Hi. I tried to add more information to the context than just the average of the previous tokens. I added a table that calculates the distance between tokens and adds to wei at the end. But I don't know if that makes sense. I made a global train_mode variable and during training it is set to True but when generating it is changed to False.

this is outputs after 3 times x 5000 iterations. I take 3 training shots. This is result after third training loop on google colab. Because my laptop is 2-3 x times slower than their machines. :)

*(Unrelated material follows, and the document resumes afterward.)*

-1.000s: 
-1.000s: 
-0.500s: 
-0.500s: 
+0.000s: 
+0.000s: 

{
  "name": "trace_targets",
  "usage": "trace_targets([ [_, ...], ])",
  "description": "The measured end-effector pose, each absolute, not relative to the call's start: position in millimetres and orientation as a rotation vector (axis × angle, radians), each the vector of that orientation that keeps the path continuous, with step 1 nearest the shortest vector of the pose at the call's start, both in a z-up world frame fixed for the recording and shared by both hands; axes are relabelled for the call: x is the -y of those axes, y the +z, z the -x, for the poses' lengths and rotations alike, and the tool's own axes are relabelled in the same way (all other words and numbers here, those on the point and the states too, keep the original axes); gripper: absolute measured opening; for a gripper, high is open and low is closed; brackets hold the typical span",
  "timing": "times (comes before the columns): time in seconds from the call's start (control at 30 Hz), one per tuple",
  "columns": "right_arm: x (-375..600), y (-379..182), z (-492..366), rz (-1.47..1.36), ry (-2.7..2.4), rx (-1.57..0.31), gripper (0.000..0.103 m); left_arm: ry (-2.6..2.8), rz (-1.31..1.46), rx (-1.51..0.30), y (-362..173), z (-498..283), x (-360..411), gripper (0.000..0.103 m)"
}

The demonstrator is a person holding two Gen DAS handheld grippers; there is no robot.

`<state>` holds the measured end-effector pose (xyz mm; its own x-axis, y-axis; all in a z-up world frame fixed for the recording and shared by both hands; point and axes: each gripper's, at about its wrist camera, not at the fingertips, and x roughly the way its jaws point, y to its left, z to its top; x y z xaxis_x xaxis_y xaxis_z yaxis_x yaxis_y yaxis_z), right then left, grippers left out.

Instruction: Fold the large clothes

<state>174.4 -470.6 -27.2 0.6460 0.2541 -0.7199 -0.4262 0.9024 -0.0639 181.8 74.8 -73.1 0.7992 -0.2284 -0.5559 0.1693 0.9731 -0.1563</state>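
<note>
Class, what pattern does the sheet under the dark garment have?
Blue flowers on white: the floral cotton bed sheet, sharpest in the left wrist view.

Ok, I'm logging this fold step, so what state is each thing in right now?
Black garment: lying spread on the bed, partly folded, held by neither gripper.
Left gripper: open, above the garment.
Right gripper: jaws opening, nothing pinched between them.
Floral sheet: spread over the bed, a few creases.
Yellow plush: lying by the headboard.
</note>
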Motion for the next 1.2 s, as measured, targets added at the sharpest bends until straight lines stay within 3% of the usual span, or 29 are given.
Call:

step 4999: train loss 1.6128, val loss 1.7871

I'm a rookie on this field. Does it improve anything in the model at all?

For example, we have

xs = tensor([18., 47., 56., 57., 58.,  1., 15., 47.])

cm = torch.zeros((8))
cm[0] = xs[0]-xs[1]
cm[1] = xs[1]-xs[2]
cm[2] = xs[2]-xs[3]
cm[3] = xs[3]-xs[4]
cm[4] = xs[4]-xs[5]
cm[5] = xs[5]-xs[6]
cm[6] = xs[6]-xs[7]
cm # tensor([-29.,  -9.,  -1.,  -1.,  57., -14., -32.,   0.])
#cm[torch.arange(7)] = xs[torch.arange(0,7)] - xs[torch.arange(1,8)]
#tensor([-29.,  -9.,  -1.,  -1.,  57., -14., -32.,   0.])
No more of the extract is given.